The fact that Act III is set in the Syrian desert seems to be the only real peg for all this, and the Islamification of the setting, with its ban on representational imagery, throws up at least one inconsistency, when Pollux reveals the ‘portrait’ of his daughter that Midas has touched to be another, golden carpet of abstract design. An uneasy naturalism is introduced with a rather gratuitous walk-on part by a real donkey (Erna, as the programme duly credits her among the Statisterie – walking off again was more of an issue for this stage-struck animal); fortunately, for those who remember Blue Peter, the elephant upon which Jupiter makes his first entrance is a life-size model.

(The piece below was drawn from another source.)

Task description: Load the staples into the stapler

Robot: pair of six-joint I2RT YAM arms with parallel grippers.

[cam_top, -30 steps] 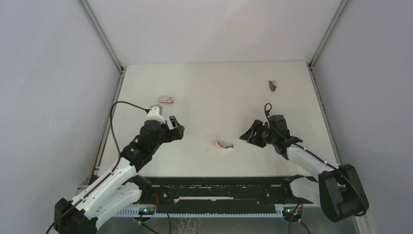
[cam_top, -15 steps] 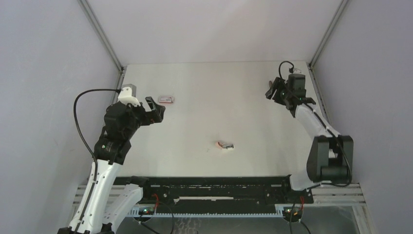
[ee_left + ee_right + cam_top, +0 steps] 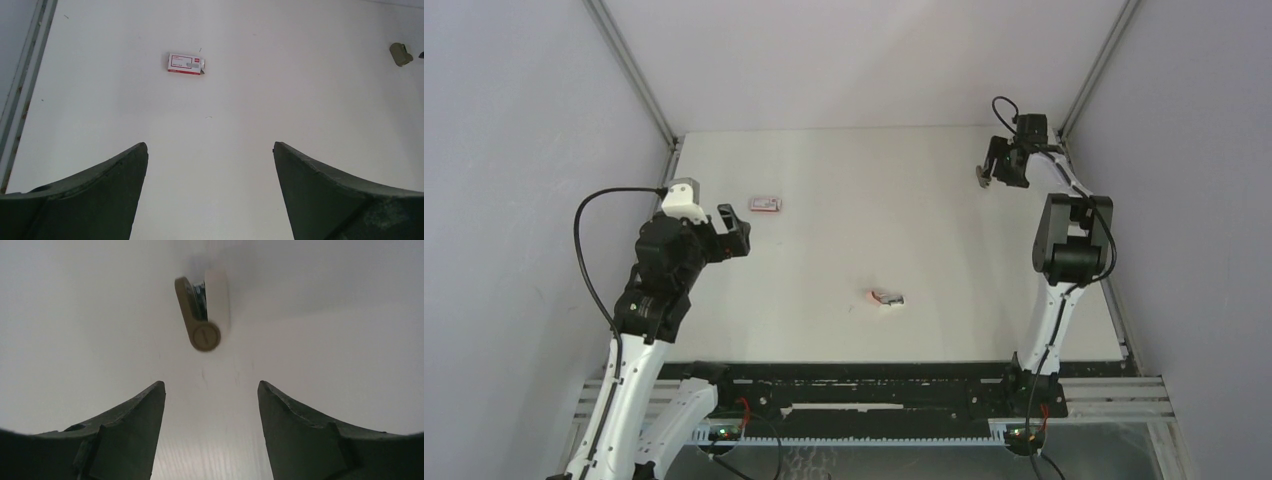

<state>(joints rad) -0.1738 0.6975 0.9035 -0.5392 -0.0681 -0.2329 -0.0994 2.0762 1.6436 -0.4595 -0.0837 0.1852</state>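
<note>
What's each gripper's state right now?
Left gripper: open, empty, staple box ahead.
Right gripper: open, empty, grey-brown tool just ahead.

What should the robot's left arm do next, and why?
Probably reach forward and down to the staple box. The left fingers are wide open, and the box lies untouched on the table ahead of them.

White table (image 3: 874, 180): staple box (image 3: 766, 204) far left, stapler (image 3: 886, 298) centre-near, brown gadget (image 3: 199, 315) far right.
</note>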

Musically, the production was on firmer ground, led by Bulgarian soprano Krassimira Stoyanova in the title role. She has a naturally luscious voice for Strauss (she had previously appeared as the Marschallin at the festival) and coped well with the composer’s demands – right up to a carefully poised top C sharp in her last phrase. Although this last word in the opera goes to her welcoming cry of “Midas”, it is Jupiter who dominates the final act, with his last, failed attempt at wooing Danae. The role is like Wotan and Onegin roled into one, requiring godly authority and seductive allure in equal measure. Tomasz Konieczny had the measure of the part, coping well with its high-lying tessitura, but disappointing in his seeming inability to project above the sound of the orchestra.

Tenors do well in this opera, with a lyrical Midas from Gerhard Siegel, a wily, Herod-like Pollux from Wolfgang Ablinger-Sperrhacke and the ghost of Wagner’s Loge in the Mercury of Norbert Ernst. Regine Hangler’s lithe coloratura meanwhile made a telling cameo of Danae’s maid Xanthe, and the quartet of kings (Pavel Kolgatin, Andi Früh, Ryan Speedo Green and Jongmin Park – the latter two familiar from last year’s Cardiff Singer of the World) and their spouses (Mária Celeng, Olga Bezsmertna, Michaela Selinger and Jennifer Johnston) completed a finely tuned cast.

Franz Welser-Möst conjured all the mercurial lightness and pathos from this masterpiece of Strauss’s Indian summer: the sheer warmth and beauty of sound coming from the Vienna strings in the last scene brought the performance to a conclusion that in the context could only be likened to an aural golden glow.